Your result should be every line of the records below that contains the word "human".

-- The data follows --

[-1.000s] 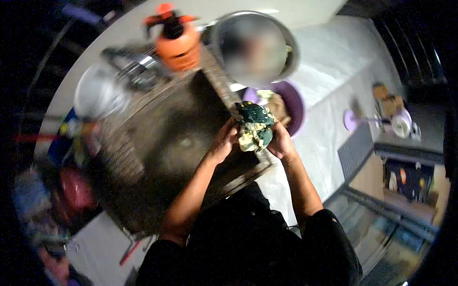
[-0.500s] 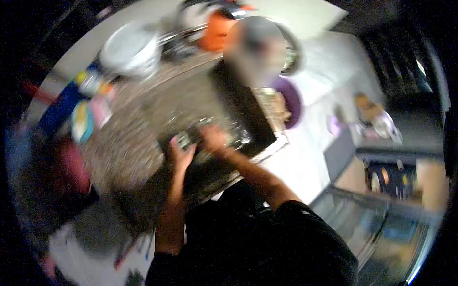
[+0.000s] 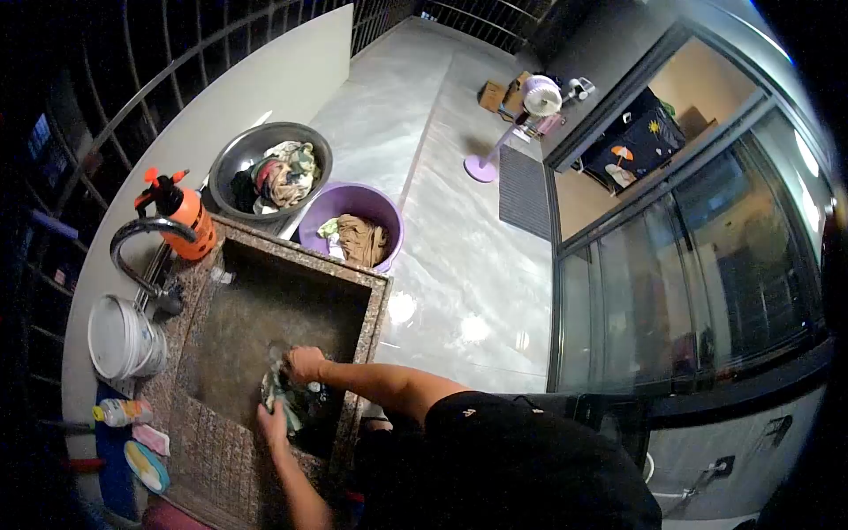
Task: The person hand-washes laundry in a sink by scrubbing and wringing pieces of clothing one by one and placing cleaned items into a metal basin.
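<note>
Both hands are down in a granite laundry sink (image 3: pixel 378 296) with murky water in it. A wet, dark-and-light patterned garment (image 3: pixel 281 390) lies bunched between them. My right hand (image 3: pixel 306 363) is closed in a fist on the garment's upper part. Lower down, my left hand (image 3: pixel 275 425) grips its near side, the thumb laid over the cloth. The rest of the garment hangs into the shaded corner of the basin, where its shape is hard to make out.
Beyond the sink stand a metal basin (image 3: pixel 221 199) and a purple tub (image 3: pixel 396 231), both holding clothes. An orange spray bottle (image 3: pixel 193 221), a curved faucet (image 3: pixel 124 252), a white bucket (image 3: pixel 115 340), a small bottle (image 3: pixel 124 412) and a scrub brush (image 3: pixel 146 466) line the left edge.
My view has turned right and sharpened, so the sink now appears farther left. Both hands stay in the basin, and the right one is now clearly closed on the garment.
</note>
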`<state>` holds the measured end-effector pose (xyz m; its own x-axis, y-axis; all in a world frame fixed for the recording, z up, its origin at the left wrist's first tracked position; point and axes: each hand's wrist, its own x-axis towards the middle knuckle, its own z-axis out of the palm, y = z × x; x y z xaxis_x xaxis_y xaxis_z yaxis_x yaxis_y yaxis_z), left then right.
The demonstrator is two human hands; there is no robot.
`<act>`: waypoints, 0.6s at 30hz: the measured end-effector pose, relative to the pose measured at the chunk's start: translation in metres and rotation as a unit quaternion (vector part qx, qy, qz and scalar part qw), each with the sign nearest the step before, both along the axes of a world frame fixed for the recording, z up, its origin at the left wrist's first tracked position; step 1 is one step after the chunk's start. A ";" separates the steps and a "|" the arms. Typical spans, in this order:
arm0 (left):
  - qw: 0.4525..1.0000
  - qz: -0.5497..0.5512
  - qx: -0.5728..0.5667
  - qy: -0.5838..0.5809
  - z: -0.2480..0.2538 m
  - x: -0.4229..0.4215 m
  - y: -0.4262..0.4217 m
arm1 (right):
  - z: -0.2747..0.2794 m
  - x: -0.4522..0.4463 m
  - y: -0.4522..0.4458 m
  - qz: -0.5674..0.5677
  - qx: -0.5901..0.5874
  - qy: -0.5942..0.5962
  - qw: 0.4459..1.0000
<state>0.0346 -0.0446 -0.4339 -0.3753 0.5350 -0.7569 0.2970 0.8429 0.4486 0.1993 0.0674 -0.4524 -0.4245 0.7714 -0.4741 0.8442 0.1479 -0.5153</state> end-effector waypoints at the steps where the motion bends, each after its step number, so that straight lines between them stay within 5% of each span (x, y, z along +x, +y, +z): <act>1: 0.995 0.014 0.070 0.063 0.004 -0.008 -0.004 | 0.004 0.005 0.008 -0.010 0.018 0.013 1.000; 7: 0.914 -0.008 0.401 0.066 -0.010 -0.038 -0.009 | 0.026 0.034 0.021 -0.097 0.166 0.169 0.967; 10: 0.896 0.023 0.427 0.123 -0.003 -0.016 -0.026 | -0.018 0.049 0.035 0.002 0.133 -0.007 0.991; 11: 0.904 0.079 0.401 0.126 0.018 -0.004 -0.024 | -0.102 0.059 0.048 0.046 0.173 0.009 0.984; 13: 0.851 0.103 0.499 0.123 0.041 0.006 -0.021 | -0.054 0.073 0.045 -0.011 0.230 0.168 0.958; 14: 0.862 0.127 0.481 0.100 0.052 0.005 -0.017 | -0.017 0.076 0.051 0.052 0.250 0.197 0.946; 15: 0.837 0.139 0.522 0.088 0.065 0.009 -0.011 | 0.030 0.076 0.044 -0.022 0.180 0.340 0.923; 18: 0.837 0.154 0.519 0.082 0.124 0.018 -0.002 | 0.059 0.077 0.058 0.035 0.128 0.380 0.916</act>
<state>0.0526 -0.0461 -0.3098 -0.6702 0.7305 0.1311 0.2663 0.0718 0.9612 0.2768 0.1259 -0.3938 -0.6101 0.7737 0.1708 0.2405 0.3862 -0.8905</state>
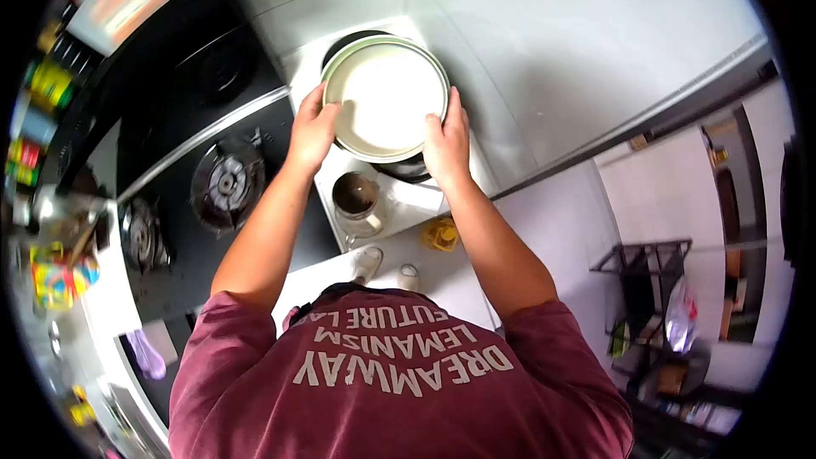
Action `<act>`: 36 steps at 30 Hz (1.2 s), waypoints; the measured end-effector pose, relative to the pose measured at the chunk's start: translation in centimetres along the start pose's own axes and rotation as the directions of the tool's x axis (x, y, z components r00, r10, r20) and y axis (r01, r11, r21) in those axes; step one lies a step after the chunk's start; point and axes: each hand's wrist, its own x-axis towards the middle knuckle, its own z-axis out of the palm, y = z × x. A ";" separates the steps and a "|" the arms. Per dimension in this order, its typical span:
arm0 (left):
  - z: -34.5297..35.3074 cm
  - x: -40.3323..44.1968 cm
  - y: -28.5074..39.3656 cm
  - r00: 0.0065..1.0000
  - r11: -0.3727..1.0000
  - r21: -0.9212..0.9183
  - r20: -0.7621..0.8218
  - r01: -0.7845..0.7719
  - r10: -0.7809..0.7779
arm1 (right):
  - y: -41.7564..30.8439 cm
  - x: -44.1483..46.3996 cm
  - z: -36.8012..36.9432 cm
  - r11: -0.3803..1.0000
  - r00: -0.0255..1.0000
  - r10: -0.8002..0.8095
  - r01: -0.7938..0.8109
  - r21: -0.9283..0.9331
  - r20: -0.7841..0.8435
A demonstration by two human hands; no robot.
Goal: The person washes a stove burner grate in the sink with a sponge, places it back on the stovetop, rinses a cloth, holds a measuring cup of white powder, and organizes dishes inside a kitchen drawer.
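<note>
1. The fingers of a person's (399, 416) left hand (314, 129) and right hand (448, 140) grasp a round, cream-coloured dish with a green rim (387, 98).
2. The dish is over the back half of the white tabletop (308, 64), a round black pan (404, 172) partly showing beneath.
3. A round container, dark inside (355, 194), stands near the front-left corner.

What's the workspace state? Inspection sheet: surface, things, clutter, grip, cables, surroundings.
Surface: white counter beside black stove.
Job's things: round pale dish with green rim, above a dark round item, mostly hidden; contact unclear.
Clutter: handled container, dark inside, on the counter.
Grip: left hand and right hand hold opposite sides of the dish.
Cables: nothing seen.
Surroundings: pale wall; dark rack at right; left edge blurred.
</note>
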 end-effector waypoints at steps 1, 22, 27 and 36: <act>-0.9 -2.4 2.8 0.998 0.996 -0.075 -0.030 0.046 -0.048 | -0.4 -0.3 0.6 0.995 0.995 -0.080 0.076 0.069 0.061; -27.1 -36.3 -13.1 0.646 0.888 0.116 -0.728 0.445 -0.229 | 0.3 -27.1 25.5 0.976 0.454 0.005 0.190 -0.102 0.891; -35.6 -36.2 -13.8 0.698 0.834 0.351 -0.714 0.426 -0.056 | -2.1 -31.2 34.1 0.970 0.491 0.044 0.187 -0.154 0.870; -44.9 -32.5 -17.2 0.811 0.673 0.612 -0.584 0.416 0.030 | -4.8 -33.6 41.4 0.944 0.639 0.072 0.205 -0.260 0.766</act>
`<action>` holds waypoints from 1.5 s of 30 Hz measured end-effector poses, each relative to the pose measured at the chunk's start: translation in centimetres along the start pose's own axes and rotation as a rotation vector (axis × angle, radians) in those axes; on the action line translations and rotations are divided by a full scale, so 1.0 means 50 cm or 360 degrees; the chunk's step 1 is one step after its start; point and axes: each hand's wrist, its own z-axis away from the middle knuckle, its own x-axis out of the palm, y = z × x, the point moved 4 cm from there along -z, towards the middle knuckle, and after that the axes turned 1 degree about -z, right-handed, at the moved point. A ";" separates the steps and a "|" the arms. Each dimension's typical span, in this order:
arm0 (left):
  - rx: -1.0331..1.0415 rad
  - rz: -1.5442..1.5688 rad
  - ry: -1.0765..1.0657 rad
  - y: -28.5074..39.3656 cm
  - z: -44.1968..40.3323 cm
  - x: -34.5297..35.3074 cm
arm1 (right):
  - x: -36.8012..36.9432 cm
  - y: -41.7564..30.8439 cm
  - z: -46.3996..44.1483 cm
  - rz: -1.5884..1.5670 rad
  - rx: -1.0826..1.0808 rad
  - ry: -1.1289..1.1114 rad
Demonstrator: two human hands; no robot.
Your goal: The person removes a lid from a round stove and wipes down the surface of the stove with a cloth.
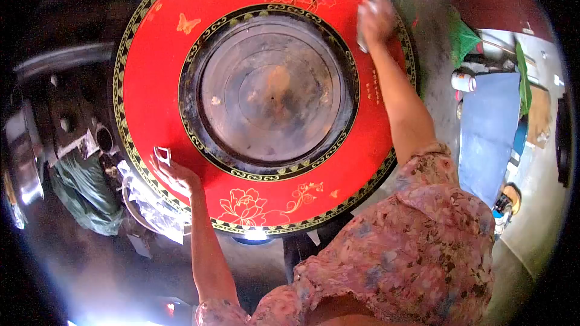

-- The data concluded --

§ Answer for this exercise
The demonstrator is two human hands; there is no robot.
A demonstration by two human hands; no robot.
Demonstrator: two human hands; no robot.

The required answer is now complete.